Hal tersebut dikarenakan penggunaan bahan bakar pada mobil dan sepeda motor yang sangat tinggi dibanding sektor lain, yaitu 44 persen.
Demikian dikatakan Staf Khusus Menteri Energi dan Sumber Daya Mineral Bidang Percepatan Pengembangan Industri sektor ESDM RI, Agus Tjahajana Wirakusumah dalam Gaikindo International Automotive Conference (GIAC) di ICE BSD, Tangerang, Selasa (23/7/2024).
"Kendaraan roda empat menurut literatur mampu menghasilkan rata-rata 4,1 ton emisi CO2 per tahun. Kalau ditinjau dari besarnya volume bahan bakar 2022, bisa mengeluarkan emisi sebesar 6,4 ton CO2 per tahun," kata dia.
"Sementara berdasarkan data BPS, per 2020 jumlah kendaraan yang beroperasi roda empat di Indonesia mencapai 3 juta unit dan 125 juta unit sepeda motor," lanjut Agus.
"Jadi kalau saja 70 persen kendaraan beroperasi penuh dalam satu tahun dan menempuh jarak 19.000 km, maka sektor otomotif Indonesia menghasilkan kurang-lebih sebesar 100 juta ton CO2 tiap tahun," ucapnya.
Jumlah tersebut belum menghitung kendaraan baru pada tahun-tahun mendatang yang semakin bertambah seiring peningkatan penjualan.
"Kita sama-sama merasakan bahwa pada Agustus 2023 lalu, pandangan mata menjadi sangat terbatas. Gedung bertingkat yang jaraknya tidak terlalu jauh dan biasa terlihat jelas menjadi terlihat samar-samar. Saat bersamaan muncul gejala sesak pernapasan dan berbagai penyakit menyangkut pernapasan," kata Agus.
Pada kondisi inilah Kementerian ESDM mempunyai peran penting untuk mengontrol produksi emisi CO2 di Indonesia melalui berbagai langkah strategis. Salah satunya, penerapan flexy engine.
"Kami menyambut inisiatif Gaikindo yang mendorong kehadiran dan peran flexy engine untuk mendukung sektor transportasi agar kendaraan tetap mampu menjalankan roda ekonomi sekaligus mengurangi emisi CO2," ucap dia.

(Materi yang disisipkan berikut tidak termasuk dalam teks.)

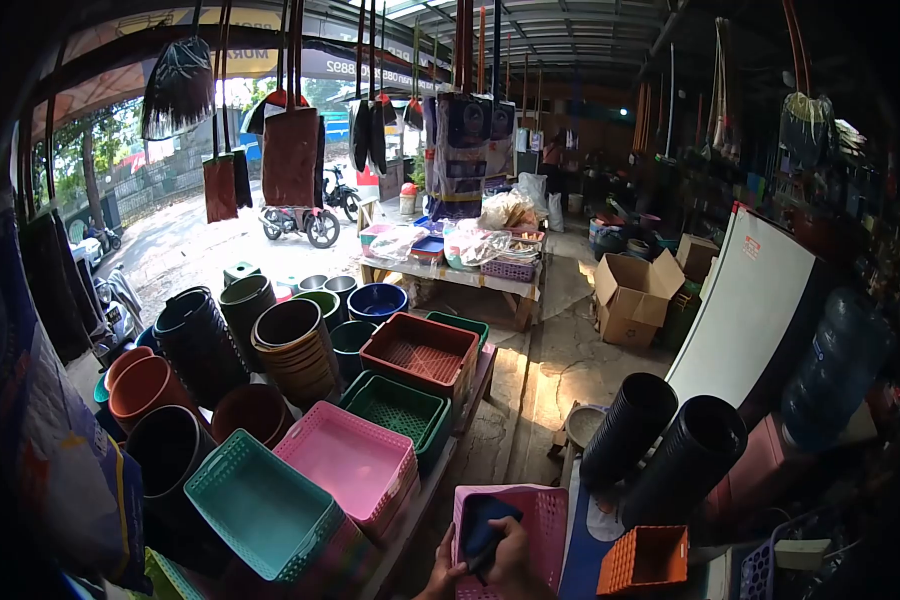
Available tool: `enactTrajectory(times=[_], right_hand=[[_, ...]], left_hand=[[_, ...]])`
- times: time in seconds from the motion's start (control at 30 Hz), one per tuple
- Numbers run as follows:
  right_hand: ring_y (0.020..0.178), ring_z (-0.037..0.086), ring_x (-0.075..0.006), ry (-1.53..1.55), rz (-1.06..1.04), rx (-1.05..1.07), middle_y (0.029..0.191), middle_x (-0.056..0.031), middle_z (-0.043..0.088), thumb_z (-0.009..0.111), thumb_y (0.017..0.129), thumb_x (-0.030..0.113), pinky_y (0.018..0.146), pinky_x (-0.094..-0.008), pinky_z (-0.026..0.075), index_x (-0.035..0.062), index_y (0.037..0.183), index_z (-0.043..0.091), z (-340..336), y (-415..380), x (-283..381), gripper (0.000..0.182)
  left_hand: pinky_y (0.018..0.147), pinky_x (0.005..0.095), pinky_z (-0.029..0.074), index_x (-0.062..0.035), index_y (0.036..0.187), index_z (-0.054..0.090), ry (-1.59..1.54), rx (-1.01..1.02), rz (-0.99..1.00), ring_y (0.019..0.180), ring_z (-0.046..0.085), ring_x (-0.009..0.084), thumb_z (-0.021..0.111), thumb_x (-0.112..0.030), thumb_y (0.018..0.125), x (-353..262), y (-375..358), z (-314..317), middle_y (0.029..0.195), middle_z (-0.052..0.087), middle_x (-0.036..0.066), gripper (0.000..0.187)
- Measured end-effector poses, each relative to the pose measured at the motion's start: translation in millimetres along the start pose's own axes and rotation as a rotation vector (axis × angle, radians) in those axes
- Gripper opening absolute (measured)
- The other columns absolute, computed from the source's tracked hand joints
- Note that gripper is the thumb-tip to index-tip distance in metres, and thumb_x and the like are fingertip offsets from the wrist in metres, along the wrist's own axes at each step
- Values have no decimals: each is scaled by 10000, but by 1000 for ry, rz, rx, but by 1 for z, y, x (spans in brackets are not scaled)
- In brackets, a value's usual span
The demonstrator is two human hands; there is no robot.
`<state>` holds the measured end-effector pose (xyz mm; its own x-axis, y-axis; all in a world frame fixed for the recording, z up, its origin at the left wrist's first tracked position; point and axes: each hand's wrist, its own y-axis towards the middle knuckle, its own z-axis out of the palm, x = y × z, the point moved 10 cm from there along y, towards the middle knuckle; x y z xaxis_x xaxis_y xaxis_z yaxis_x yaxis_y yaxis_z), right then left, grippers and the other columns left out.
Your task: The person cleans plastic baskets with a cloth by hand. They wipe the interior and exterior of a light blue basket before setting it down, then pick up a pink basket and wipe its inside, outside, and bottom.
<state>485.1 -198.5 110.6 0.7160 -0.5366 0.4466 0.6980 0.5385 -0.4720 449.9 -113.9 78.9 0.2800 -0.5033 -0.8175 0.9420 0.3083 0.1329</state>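
Observation:
A pink plastic basket [543, 515] is in front of me at the bottom of the head view. My left hand [444, 572] is closed at its left rim. Inside the basket lies a dark blue cloth [482, 520], bunched up. My right hand [511, 560] reaches over the basket with its fingers curled round the cloth. Part of the cloth hangs below the fingers. Both wrists run out of the bottom edge of the view.
Stacked baskets, teal [260, 500], pink [345, 460] and red [420, 350], stand at left beside several pails [288, 325]. To my right are black pot stacks [630, 425], an orange basket [645, 560] and a white board [740, 290]. Ahead sits a cardboard box [630, 310].

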Motion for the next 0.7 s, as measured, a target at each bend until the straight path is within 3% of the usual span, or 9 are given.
enactTrajectory(times=[0.1,0.23,0.3,0.4,0.43,0.47,0.53,0.57,0.7], right_hand=[[995,649,-331,107,-69,90,1110,-178,646,510,806,213,950,-453,501,-67,1184,543,13,-26,20,471],[1093,608,-320,81,-250,84,1208,-178,608,508,780,168,1000,-426,464,-73,1240,517,17,-58,50,519],[1125,594,-299,-303,-525,134,1256,-174,587,509,788,174,1006,-394,445,-76,1284,492,17,-63,74,556],[1446,153,-444,-1573,-1328,349,1516,-317,221,536,793,222,1172,-447,146,-58,1453,298,100,-98,103,756],[1447,202,-395,-1851,-1386,261,1530,-251,261,589,769,257,1177,-454,157,5,1465,329,114,-98,99,784],[1447,202,-395,-1858,-1376,257,1530,-251,261,589,769,257,1177,-454,157,5,1465,329,117,-91,105,784],[1452,232,-293,-2334,-1226,662,1546,-141,292,595,772,284,1192,-468,94,78,1468,357,108,-54,62,764],[1450,242,-232,-2465,-1280,651,1535,-58,337,626,760,326,1198,-448,83,143,1463,377,91,-36,53,768],[1414,317,-197,-2527,-1193,670,1528,-63,343,644,751,245,1172,-394,210,148,1482,341,78,1,51,798]], left_hand=[[1117,415,297,-76,1533,147,45,22,-5,1357,361,276,727,-448,743,12,-3,-14,1484,332,162,1049],[1095,433,349,-35,1524,134,-74,-75,-153,1333,396,293,724,-395,775,6,-17,-22,1456,366,187,1019],[1091,430,358,-37,1524,125,-80,-88,-206,1327,405,292,719,-403,780,-6,-11,-18,1447,374,188,1020],[1085,421,367,-42,1525,117,-140,-19,-255,1319,419,280,704,-418,790,-28,-12,0,1434,388,182,1013],[1087,416,366,-38,1523,124,-122,-9,-296,1320,420,272,695,-418,796,-37,-13,10,1435,389,179,999],[1088,412,364,-33,1520,131,-105,8,-330,1320,421,264,686,-418,803,-40,-14,16,1436,389,176,984],[1084,401,368,-31,1516,153,-103,35,-321,1318,425,251,680,-413,806,-37,-11,20,1438,388,165,963],[1083,399,368,-32,1515,161,-106,45,-317,1314,428,252,680,-409,806,-40,-9,25,1436,390,163,956],[1090,396,352,-24,1514,171,-130,-9,-321,1304,431,258,687,-380,802,-35,-12,22,1441,385,163,949]])
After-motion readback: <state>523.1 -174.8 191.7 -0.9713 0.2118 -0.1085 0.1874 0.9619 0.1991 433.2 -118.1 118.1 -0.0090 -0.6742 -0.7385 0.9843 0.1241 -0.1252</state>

Adapun flexy engine menurut Peraturan Pemerintah 73/2009 adalah kendaraan bermotor yang dapat menggunakan bahan bakar nabati hingga 100 persen.
Bahan bakar nabati sendiri, terbagi tiga yaitu biodiesel, bio etanol, dan bio avtur untuk pesawat terbang.
"Kami menerjemahkan pemerintah harus usaha keras agar bahan2 pengganti BBM ssil harus tersedia dan mudah dijumpai agar konsumen kendaraan merasakan kenyamanan yang sama ketika menggunakan fosil," kata Agus.
"Seiring dengan hal tersebut, dilakukan transisi menuju era netralitas karbon pada kendaraan bermotor melalui pemakaian mobil listrik," tutup dia.